Andrew Mackie owns shares in BP, Shell, Glencore and Anglo American.
Jon Smith
A key factor for me in 2024 is focusing on dividend forecasts, not just the dividend yield. Most major companies will report the full-year results in Q1. This usually coincides with the announcement of a dividend, so it’s good to get a head start on planning in December.
As we’ve now had most of the financial year, I can look at analysts forecasts for what the expectation is for dividend potential. The stocks that are likely to boost dividend payments should warrant a higher spot on my watchlist then before.
For example, WPP is forecasted to increase the dividend per share from 39.4p this year to 41.6p next year. Given it currently has a 5.45% yield, I’d expect it to increase. This is one stock that I’m considering to buy within the coming couple of months.

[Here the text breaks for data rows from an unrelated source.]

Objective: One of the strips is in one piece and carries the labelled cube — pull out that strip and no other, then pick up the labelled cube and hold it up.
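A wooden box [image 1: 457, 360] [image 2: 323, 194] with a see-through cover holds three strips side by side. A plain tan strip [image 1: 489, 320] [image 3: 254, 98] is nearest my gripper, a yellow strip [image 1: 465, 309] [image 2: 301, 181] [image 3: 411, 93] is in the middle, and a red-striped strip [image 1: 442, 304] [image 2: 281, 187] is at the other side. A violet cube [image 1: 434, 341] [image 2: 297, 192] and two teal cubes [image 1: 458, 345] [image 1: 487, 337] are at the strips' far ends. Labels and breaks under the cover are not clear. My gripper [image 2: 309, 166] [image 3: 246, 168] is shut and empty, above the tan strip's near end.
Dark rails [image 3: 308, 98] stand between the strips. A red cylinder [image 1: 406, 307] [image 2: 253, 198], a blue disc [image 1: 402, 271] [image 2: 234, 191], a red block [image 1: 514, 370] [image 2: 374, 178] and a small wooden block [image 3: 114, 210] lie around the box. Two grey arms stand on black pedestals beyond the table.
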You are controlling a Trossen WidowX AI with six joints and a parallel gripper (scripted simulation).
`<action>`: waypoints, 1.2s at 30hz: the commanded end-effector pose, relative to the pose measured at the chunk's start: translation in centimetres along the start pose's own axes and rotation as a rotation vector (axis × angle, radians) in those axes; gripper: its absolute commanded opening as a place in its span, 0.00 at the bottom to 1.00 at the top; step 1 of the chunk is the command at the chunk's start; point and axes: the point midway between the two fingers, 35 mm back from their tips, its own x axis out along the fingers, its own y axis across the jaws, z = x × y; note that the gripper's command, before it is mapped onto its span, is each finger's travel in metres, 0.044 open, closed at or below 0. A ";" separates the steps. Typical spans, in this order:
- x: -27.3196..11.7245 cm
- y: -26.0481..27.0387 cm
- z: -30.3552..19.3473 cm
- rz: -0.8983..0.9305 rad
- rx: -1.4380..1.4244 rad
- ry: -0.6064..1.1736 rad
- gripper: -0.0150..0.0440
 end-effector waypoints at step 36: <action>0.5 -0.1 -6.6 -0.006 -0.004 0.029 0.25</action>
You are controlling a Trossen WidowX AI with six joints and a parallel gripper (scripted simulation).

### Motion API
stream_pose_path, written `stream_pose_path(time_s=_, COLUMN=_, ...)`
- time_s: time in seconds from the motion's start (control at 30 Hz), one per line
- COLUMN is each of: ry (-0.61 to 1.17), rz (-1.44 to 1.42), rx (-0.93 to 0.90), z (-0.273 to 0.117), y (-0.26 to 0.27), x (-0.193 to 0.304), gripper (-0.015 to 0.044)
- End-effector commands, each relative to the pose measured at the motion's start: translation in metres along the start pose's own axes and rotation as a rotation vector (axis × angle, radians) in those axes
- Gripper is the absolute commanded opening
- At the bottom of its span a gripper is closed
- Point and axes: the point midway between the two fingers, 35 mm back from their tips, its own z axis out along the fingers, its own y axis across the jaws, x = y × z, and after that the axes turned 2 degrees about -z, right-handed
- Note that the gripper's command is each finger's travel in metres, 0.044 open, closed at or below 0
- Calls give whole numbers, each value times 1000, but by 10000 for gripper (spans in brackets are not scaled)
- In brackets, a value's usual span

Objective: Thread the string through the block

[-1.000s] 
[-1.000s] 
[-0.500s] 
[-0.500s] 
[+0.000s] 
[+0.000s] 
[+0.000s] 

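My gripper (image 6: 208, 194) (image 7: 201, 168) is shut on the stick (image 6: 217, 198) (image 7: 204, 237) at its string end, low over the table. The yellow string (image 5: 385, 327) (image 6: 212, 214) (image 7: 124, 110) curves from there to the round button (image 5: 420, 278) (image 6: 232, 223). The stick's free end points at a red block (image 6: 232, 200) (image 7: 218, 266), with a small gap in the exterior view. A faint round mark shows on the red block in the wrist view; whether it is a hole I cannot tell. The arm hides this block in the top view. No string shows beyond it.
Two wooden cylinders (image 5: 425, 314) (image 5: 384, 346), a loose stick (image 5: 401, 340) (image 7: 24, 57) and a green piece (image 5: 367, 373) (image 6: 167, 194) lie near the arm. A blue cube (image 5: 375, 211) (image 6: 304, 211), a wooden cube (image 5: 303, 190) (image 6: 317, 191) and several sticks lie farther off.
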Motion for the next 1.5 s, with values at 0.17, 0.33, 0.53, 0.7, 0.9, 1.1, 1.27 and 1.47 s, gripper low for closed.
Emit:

On the other hand, I’d look to avoid Mobico Group. Even though the 9.63% yield looks attractive now, the expectation is for the dividend to fall from 6.7p in 2023 to 5.2p in 2024. It’s true that the business is struggling, so the long-term income potential here might not be worth it.
This shows that using the forecasts for next year can help me to make more informed investment choices.
Jon Smith has no position in any shares mentioned.
Roland Head
Many big UK financial stocks are offering unusually high dividend yields right now. It’s easy to find well-established companies yielding 6% to 10%.
Of course, high yields can be a sign that problems lie ahead. Many investors use 6% as a rule of thumb for dividend safety. I understand why, but in this case I’m not sure that this rule makes sense.
Investors’ main fear seems to be that a recession will hit the global economy next year, with knock-on effects for financial businesses. I can’t rule out this risk, but I’m not seeing any sign of it yet.
Companies such as Legal & General (8.3% yield), life insurer Phoenix Group (10.8% yield) and M&G (9.4% yield) have all reported fairly stable trading this year.
My analysis of these companies’ recent results suggests to me that their dividends are supported by genuine surplus cash being generated from their operations. I think they look cheap.
I’m planning to increase my exposure to this sector as we head into 2024, with a view to boosting the income yield I receive from my portfolio.
Roland owns shares in Legal & General Group.